How multidisciplinary collaboration can fortify operational technology resilience

Engineering, IT and cybersecurity teams bring unique insights and approaches to building an organization’s resilience to operational technology cybersecurity threats. 

In brief

• Cybersecurity threats can be minimized through the approach of identifying high-consequences events, understanding critical systems, thinking like an adversary and eliminating such threats.
• Multidisciplinary teaming is vital in accelerating progress towards achieving a strong and unified cybersecurity in the OT environment. 
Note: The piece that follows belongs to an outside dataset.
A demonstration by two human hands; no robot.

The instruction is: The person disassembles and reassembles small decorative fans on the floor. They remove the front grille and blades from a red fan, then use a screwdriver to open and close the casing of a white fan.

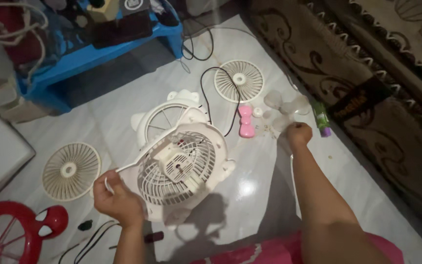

The frequency and sophistication of cyber threats have increased consistently every year. The impact on cybersecurity in every industry is significant and this is evident from the well published attacks on operational technology (OT) especially on industrial control systems (ICS). During the last 18 months we have seen well published ransomware attacks in the food manufacturing, oil and gas, and water utility industries.

The mandate from almost every board is to do more with less. As cybersecurity professionals we cannot “do it all” but we must choose wisely where our focus goes. New approaches to cybersecurity in OT environments are often avoided due to the fear of additional overheads and the need for the organizations to rebuild their legacy infrastructure.

It is a well-known fact that OT systems are built to be resilient by design. This means that a hierarchy of engineering controls has been designed and implemented to mitigate any hazards that may have an impact on the availability or the safety operating parameters of the OT system; especially when long-lead-time-to-replace equipment is damaged resulting in a production, generation, transformation or distribution outage.

A common internal challenge I often see is the difference in opinion between engineering, information technology (IT) and cybersecurity teams on the importance and approach to cybersecurity in OT environments.  Each of the disciplines bring a unique insight to the situation and instead of being a hurdle for progress it must be used as an accelerator.

The key question is, how can an organization achieve this?

There are different methods to achieve this, and one approach is the ”fairly” new concept of CCE (Consequence-driven, Cyber-informed Engineering)[1]. The model turns the traditional method of designing and operating controls based on a form of OT cybersecurity risk assessment process (risk is the cumulation of threat, vulnerabilities and consequence) upside down. It uniquely focusses on consequence prevention without guestimating the likelihood of a thread materialising.

1. Identify and prioritize high-consequence events

The first step is to understand, identify and prioritize high-consequence events that can significantly harm your organization or even your operating assets. A high-consequence event is the key function or process that are integral to keep your organization operating every day. Generally, these are the events that have already been evaluated and considered within business continuity plans or crisis management plans.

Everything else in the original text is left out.